I have zero resistance to dogs. I adore them. Baiwan, the four-year-old social butterfly, does his best to greet everyone. It’s like he can sense your mood and emotional state. That kind of healing presence is really hard to put into words. Looking into his eyes, I even caught a glimpse of something wise — or maybe I’m just projecting, haha. High intelligence really does require social interaction to meet emotional needs, doesn’t it? Petting him was pure joy.

Honestly, it feels like Baiwan is the real owner of the place. The house blend is even named after him. I ordered their default No.1 bean, the “Baiwan Blend,” as a flat white to open up my palate. Clean, clear notes of nuts and chocolate. My only requirement for a café’s house beans is simple: as long as they’re clean, I’m happy. The finish had a lovely lingering sweetness. Delicious.

I also ordered a Geisha blend as a hot Americano. It had been a long time since I last tasted something that truly screamed “Geisha.” The moment the cup reached my lips, I was already smiling. Even the wet aroma was bursting with floral and fruity notes — citrus, dried berries, and rose. I could almost pinpoint it to Damask rose, that distinct rose hydrosol vibe. A hint of fermentation layered on top gave it a subtle “rose pastry” impression. So good. And the price? Beautiful.
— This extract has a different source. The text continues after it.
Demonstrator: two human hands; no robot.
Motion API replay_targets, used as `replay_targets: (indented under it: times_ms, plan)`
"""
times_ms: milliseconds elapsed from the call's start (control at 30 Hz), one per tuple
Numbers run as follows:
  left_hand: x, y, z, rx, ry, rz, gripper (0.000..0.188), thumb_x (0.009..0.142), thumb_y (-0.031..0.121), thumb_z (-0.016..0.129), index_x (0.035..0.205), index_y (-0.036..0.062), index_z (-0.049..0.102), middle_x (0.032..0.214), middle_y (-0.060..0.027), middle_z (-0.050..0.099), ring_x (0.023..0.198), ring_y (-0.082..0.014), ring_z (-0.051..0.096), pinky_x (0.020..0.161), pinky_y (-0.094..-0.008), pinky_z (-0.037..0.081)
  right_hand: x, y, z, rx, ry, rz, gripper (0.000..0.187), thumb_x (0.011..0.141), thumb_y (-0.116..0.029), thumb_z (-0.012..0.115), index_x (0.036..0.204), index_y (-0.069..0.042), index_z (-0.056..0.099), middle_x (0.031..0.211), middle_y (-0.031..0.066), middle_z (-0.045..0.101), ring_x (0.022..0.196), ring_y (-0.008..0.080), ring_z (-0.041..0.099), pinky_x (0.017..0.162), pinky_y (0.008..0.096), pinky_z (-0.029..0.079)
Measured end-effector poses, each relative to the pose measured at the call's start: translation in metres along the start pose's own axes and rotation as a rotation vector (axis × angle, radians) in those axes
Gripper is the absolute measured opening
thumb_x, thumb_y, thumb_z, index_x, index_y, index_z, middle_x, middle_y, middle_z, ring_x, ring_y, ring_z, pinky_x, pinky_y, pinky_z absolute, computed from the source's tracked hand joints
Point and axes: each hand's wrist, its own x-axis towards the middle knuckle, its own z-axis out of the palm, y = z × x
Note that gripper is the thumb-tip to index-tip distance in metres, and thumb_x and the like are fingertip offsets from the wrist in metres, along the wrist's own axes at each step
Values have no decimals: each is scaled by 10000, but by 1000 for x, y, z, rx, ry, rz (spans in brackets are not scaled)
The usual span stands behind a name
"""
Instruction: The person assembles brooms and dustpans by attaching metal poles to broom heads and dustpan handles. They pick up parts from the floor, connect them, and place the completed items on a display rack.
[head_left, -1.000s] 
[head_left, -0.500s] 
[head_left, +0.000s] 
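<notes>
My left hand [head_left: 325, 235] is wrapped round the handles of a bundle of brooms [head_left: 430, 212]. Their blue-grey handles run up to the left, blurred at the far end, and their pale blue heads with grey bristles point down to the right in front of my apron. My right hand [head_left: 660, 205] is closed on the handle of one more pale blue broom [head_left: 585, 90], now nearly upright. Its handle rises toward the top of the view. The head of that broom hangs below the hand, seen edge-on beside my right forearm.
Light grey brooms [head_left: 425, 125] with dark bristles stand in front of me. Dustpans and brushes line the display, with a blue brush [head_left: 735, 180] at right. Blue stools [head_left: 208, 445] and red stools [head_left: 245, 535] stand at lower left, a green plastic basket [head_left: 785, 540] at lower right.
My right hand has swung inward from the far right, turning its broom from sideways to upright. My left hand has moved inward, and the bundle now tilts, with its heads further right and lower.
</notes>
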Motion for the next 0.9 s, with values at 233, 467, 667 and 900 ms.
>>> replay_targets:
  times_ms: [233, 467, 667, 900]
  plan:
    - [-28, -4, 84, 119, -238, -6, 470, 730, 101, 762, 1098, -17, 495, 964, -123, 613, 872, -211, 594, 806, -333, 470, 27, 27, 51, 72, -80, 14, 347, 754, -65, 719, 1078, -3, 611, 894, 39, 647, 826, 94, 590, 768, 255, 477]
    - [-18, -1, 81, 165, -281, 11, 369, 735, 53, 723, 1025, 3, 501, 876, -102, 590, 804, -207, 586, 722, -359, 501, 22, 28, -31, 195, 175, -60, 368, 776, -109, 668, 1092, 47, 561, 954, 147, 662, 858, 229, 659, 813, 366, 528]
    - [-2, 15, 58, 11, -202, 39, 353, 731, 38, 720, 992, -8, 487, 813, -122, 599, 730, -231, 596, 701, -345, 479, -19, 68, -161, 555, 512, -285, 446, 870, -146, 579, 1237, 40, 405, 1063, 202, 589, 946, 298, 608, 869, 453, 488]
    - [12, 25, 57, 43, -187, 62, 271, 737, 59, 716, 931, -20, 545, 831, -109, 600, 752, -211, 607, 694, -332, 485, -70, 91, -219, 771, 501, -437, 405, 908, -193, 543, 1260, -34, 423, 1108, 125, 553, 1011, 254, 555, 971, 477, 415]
After being surrounded by trendy, flashy, influencer-driven cafés in the city, finding a place where you can just sit quietly, drink good coffee, skip the gimmicks, and feel genuine sincerity — that’s incredibly precious.

Four-year-old Baiwan has such pure and honest expressions. While I was sitting there, he would whimper softly and scratch at the door whenever a familiar customer left, like mild separation anxiety. His owner would gently reassure him, “They’re just stepping out for a moment.” At four years old, he’s already mature and calm — yet the instant a toy is thrown, he lights up with uncontrollable joy. A dog’s world is that simple. So simple that your presence becomes their entire universe.

Maybe he didn’t like seeing me sitting alone in the corner. He came over, stood by my side, and let me pet him freely, wearing the most satisfied expression on his face. In that moment, we gave each other love — quietly, sincerely, and completely.

Monday, January 26, 2026

STEAM ESPRESSO Café Review|Hangzhou Steampunk Coffee Shop with Industrial Vibes

 As an offline “third space,” a café builds a kind of invisible boundary—a bubble—through visuals, sound, taste, and atmosphere. I often feel myself pulled into a specific mood the moment I lay eyes on a café. It’s a strange but intimate connection I have with these places. Today’s café is a bit special: STEAM ESPRESSO, located at No. 67 Huilong Temple Front, Chaoming Subdistrict, Gongshu District, Hangzhou.

I call it special because, honestly, it doesn’t feel very Hangzhou at first glance—haha. The storefront is narrow, but the interior stretches deep inside. There’s a generous semi-outdoor seating area up front that feels relaxed and unrestrained. Step inside and you’re hit with a full-on concrete industrial aesthetic, paired with wild, untamed music. The whole thing leans heavily into a steampunk vibe—well, the name is “Steam,” after all… so that tracks.

Orders are placed by scanning a QR code at the bar. Besides the house “Steam Blend,” the menu offers six different SOE (Single Origin Espresso) options. Naturally, choosing certain beans comes with varying degrees of price premium. If you ignore the premium, the base pricing is reasonable. But the SOE price jumps? Oof—pretty aggressive. Very “Shanghai pricing” energy. (Okay, maybe I’ve just gotten poorer and more price-sensitive lately, lol.)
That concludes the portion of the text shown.